- Culture
- 30 Aug 11
She is part of a rising crop of Irish crime writers. But when it came to her latest chilling opus Arlene Hunt was surprised to discover that the country was just too crowded to serve as a backdrop.
Spending her days hobnobbing with ruthless killers, psychopaths and the men and women who chase them seems to suit Arlene Hunt. She’s in fine form when she speaks to Hot Press and it’s not surprising. Since 2004 Hunt has become one of Ireland’s most prolific and well-regarded crime novelists. Her QuicK Investigations series has won her many fans and her seventh book, The Chosen, is due this October.
“It’s a stand-alone thriller set in the States in the Blue Ridge area on the border between Tennessee and North Carolina. In a nutshell, a teacher, Jessie, foils a high-school shooting and in the process becomes hounded by the media. A journalist delves into her past and discovers that she’d changed her name and been married before. She’d shot her husband in self-defence. She’d recreated a new life for herself and never told her new husband.”
“Running parallel to this we have Caleb Switch. He’s a serial killer. I’d call him an apex predator. He categorises people who may be of use to him and people he thinks will fight back and give him the thrill he needs. Because Jessie is so well-known in the media she attracts his attention. The book pits him against her.”
Fans can get a sneak preview when she reads from it at Electric Picnic this September.
“I’ll be reading a section where you get to see how Caleb operates. He works on charity phone lines, where people who have suffered a trauma phone in. Using that he’s able to pick out a steady set of targets.”
Some writers, spending their working hours alone immersed in their imaginations find the shock of having to read in public traumatic, but Hunt enjoys it.
“I think I could be a bit of an actress that way – babbling to people! I like the feedback you get. It’s really good fun because you get to see other people’s interpretations. I really enjoy it!”
The Chosen is Hunt’s first novel set wholly outside Ireland and this she says was for practical narrative reasons.
“Because Caleb is a hunter, he has to operate over a certain amount of ground. When I was looking into writing the book I thought I’d have a look to find the most remote places in Ireland. I was in Donegal and down in Clare and up the Wicklow mountains but there is nothing really remote in this country. There’s a vague sense of remote but not remote enough because I always ran into somebody, somebody hiking or cycling. That’s not something Caleb would have risked. So I thought, ‘Well, I’ll go really remote!’”

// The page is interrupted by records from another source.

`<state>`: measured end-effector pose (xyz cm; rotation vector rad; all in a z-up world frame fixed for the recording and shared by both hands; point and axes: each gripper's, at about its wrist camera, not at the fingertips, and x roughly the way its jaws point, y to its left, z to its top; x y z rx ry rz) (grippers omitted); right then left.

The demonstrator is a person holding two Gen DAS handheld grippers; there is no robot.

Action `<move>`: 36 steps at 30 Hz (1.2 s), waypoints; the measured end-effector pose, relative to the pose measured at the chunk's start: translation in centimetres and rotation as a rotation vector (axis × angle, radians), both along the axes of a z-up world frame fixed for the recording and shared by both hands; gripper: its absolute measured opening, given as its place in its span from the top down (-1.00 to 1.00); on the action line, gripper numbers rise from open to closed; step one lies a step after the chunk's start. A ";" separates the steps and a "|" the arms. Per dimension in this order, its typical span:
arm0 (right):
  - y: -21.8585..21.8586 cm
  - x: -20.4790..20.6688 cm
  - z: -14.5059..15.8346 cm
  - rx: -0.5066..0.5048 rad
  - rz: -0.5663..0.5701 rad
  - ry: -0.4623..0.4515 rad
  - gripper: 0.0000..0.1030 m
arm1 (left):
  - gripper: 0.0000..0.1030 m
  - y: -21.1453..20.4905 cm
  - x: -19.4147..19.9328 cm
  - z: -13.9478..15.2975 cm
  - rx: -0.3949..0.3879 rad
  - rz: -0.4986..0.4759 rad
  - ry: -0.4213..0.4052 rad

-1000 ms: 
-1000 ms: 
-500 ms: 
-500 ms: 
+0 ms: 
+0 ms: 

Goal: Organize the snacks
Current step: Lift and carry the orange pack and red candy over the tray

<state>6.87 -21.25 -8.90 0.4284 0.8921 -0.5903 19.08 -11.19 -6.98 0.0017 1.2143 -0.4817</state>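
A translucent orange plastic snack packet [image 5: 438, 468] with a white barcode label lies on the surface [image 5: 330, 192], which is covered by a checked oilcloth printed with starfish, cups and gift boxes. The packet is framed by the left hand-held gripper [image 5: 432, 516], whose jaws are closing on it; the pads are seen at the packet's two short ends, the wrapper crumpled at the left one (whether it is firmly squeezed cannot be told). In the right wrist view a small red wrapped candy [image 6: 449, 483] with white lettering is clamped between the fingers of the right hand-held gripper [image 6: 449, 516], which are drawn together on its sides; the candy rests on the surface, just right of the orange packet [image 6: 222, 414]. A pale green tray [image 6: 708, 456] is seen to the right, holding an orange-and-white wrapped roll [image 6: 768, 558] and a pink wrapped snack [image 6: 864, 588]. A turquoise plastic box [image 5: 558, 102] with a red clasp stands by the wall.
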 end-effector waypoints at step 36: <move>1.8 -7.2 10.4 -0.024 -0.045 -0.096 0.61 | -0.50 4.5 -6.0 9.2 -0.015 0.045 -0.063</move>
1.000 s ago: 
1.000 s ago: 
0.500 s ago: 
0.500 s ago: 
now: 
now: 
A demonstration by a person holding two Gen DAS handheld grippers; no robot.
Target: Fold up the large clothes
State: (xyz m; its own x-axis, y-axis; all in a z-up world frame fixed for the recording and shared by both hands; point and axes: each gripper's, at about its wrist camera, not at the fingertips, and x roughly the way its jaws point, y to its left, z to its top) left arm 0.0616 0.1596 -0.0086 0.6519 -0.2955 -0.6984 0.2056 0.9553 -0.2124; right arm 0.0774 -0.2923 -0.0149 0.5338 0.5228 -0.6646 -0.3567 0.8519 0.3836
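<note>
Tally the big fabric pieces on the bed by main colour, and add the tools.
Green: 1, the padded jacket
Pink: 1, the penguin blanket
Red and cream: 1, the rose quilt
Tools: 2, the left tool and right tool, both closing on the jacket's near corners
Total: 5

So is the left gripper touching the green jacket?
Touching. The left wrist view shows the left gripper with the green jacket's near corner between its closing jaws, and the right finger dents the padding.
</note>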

“It was a bit of an eye-opener for me actually. In was in the Pisgah National Park and I was talking to the ranger and he told me that if you get lost in the wilderness that unless someone comes looking for you, they don’t even search. That was such an alien concept to me, that they wouldn’t bother looking for you – it’s just too vast. There isn’t a snowball’s chance in hell or anyone finding you. It shook me up – the amount of people that go missing in the States that are never looked for, that are presumed dead and that’s it.”
The Chosen is also Hunt’s first novel published under her own imprint, Portnoy Publishing, despite being offered a new two-book deal with Hachette.
“I’ve been with Hachette from the start and they were always brilliant but I decided to go it alone and see what happened. I’m thrilled about it but I’m also a nervous wreck!”
Advertisement
Fans of her QuicK Investigations series will be pleased to know that Hunt will be returning to John Quigley and Sarah Kenny.
“I’m halfway through the latest one now. It’s great to do a stand-alone and then do a John and Sarah one straight after it. It’s good fun to get back to characters that you know.”
Ireland has produced an impressive array of crime novelists in recent years – John Boyne, Declan Burke, Alex Barclay, Tana French and even John Banville writing as Benjamin Black to name just a few. For Hunt, turning her hand to writing was a development that grew out of her reading habits.
“I’m a huge fan of the genre. Nothing tickles me more than cracking open the spin of a really good crime book. It was a natural evolution I suppose to go from reading to writing it.”
While some crime novelists prefer to dwell on the gruesome details of violence and death, Hunt’s books have changed from extreme descriptiveness of violence found in her earlier works. This, she says is “a confidence issue.”
“I don’t think I had the confidence in my own writing ability at the time to allow readers to work stuff out for themselves. The later books are still quite gory and I wouldn’t shy away from a brutal scene, but I allow people to work out what has happened more so than in the past. I was putting things down in a bit too much detail and it’s not really necessary – nothing is more frightening than your own imagination.”